Belgique

Des informations ont été reçues selon lesquelles des nouveaux combattants de l'Etat islamique ont été envoyés vers l'Europe et la Belgique, a indiqué l'Ocam ce mardi. L'Organe de coordination pour l'analyse de la menace ajoute que le niveau de la menace terroriste en Belgique reste à 3 (sur une échelle de 4). La menace terroriste signifie donc que le risque d'une attaque reste "possible" et "vraisemblable", quatre semaines après les attentats qui ont touché Bruxelles et Zaventem.

"L'enquête s'est déroulée de manière intense et a connu de sérieuses progressions", a souligné le patron de l'Ocam Paul Van Tigchelt. "Mais le danger n'est pas écarté."

De plus, l'Ocam a reçu des "signaux" montrant que des combattants (Foreign Terrorist Fighters) ont été envoyés par l'Etat islamique vers l'Europe, mais aussi la Belgique, ou qu'ils souhaitent revenir. Au sujet de ceux-ci, le patron de l'Ocam n'a pas fait davantage de commentaires.

Il se dit pourtant depuis quelques semaines que Younes Abaaoud, âgé de 15 ans, est de retour en Belgique pour venger la mort de son frère Abdelhamid. Ce dernier est l’instigateur présumé de la cellule terroriste de Verviers et des attentats de Paris. Il a trouvé la mort en novembre dernier lors d’une grande action antiterroriste menée à Saint-Denis, dans la banlieue de Paris, en réaction aux attentats du 13 novembre.

Paul Van Tigchelt a confirmé qu'il était "avéré que le jeune (Younes) était parti ou avait été enlevé vers la Syrie", mais n'a pas donné plus d'informations sur sa position actuelle, "pour ne pas compromettre l'enquête en cours".

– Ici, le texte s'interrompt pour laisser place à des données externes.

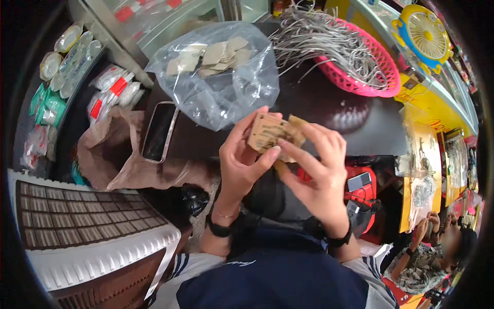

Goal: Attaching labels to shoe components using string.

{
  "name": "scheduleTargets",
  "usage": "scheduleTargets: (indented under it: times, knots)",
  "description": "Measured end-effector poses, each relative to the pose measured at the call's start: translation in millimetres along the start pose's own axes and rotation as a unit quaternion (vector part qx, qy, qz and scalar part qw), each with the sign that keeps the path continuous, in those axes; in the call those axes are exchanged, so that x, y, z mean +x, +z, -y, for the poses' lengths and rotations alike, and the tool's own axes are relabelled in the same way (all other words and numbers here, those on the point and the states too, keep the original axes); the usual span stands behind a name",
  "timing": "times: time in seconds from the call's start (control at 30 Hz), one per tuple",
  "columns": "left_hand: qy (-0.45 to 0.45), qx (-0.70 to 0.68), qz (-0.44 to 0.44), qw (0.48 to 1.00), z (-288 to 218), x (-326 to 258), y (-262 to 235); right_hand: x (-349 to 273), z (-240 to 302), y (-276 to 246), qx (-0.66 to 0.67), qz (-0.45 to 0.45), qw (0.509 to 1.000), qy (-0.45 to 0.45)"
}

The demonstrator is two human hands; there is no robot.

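A small stack of square brown cards (pixel 264 132) with dark print on its top face is held up over the near edge of the black table. My left hand (pixel 240 154) wraps round its left side, with the thumb along the lower edge. At the right side of the stack, my right hand (pixel 323 170) grips a brown card (pixel 297 135), which its fingers partly cover. Beyond the hands lies a clear plastic bag (pixel 218 103). More plain grey-brown cards (pixel 221 55) rest on or in it in loose piles.
A pink basket (pixel 383 88) heaped with silver wire-like strips (pixel 345 44) stands at the far right. Left lie a phone (pixel 160 132) and a crumpled brown bag (pixel 110 149). A white-framed air cooler (pixel 98 232) is at lower left, a yellow-blue fan (pixel 424 37) at upper right. Another person (pixel 424 257) sits at lower right.
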State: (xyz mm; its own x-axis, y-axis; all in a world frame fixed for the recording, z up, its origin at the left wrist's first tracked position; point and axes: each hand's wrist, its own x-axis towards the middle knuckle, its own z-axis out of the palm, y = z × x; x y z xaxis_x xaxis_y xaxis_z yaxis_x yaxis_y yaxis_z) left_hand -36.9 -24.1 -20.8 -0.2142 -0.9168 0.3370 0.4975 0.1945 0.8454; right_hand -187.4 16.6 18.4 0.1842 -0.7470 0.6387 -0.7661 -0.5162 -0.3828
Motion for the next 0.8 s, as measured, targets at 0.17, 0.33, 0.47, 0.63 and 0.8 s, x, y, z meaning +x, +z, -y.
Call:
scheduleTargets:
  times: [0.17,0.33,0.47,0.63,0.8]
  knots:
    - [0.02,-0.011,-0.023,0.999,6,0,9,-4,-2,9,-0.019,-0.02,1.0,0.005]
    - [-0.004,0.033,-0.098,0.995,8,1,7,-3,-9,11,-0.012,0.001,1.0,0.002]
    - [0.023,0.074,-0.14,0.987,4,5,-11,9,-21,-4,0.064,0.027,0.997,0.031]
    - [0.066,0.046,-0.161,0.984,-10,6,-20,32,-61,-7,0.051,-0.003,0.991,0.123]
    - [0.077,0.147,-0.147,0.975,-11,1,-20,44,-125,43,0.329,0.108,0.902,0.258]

Alain Lefevre, directeur général du centre de crise, est, lui, revenu sur les mesures de sécurité actuellement mises en place. "Après une analyse le 15 avril dernier, des mesures de sécurité renforcées ont été appliquées." Ces dernières visent les sites stratégiques, comme Brussels Airport et les aéroports régionaux, les onze grandes gares du pays, les transports en commun (le métro bruxellois en particulier) ainsi que les sites nucélaires et radiologiques. Outre ces lieux, sont aussi concernées les "soft targets", endroits à forte concentration de personnes, soit par exemple les centres commerciaux ou les cinémas.

Concernant les appels qui ont été reçus au centre de crise le jour des attentats, M. Lefevre indique que les éléments "concernant la chronologie des faits sont gardés pour la commission d'enquête". "Quand le centre de crise reçoit une information, il faut la collecter, la vérifier, l'analyser, l'évaluer et, ensuite, décider de manière collégiale quelles sont les mesures à prendre au cas par cas. Il n'y a pas d'automatismes." Après l'attentat dans le métro à Maelbeek, "beaucoup d'informations contradictoires ont par exemple été reçues", notamment concernant le lieu exact de l'attaque, a-t-il conclu.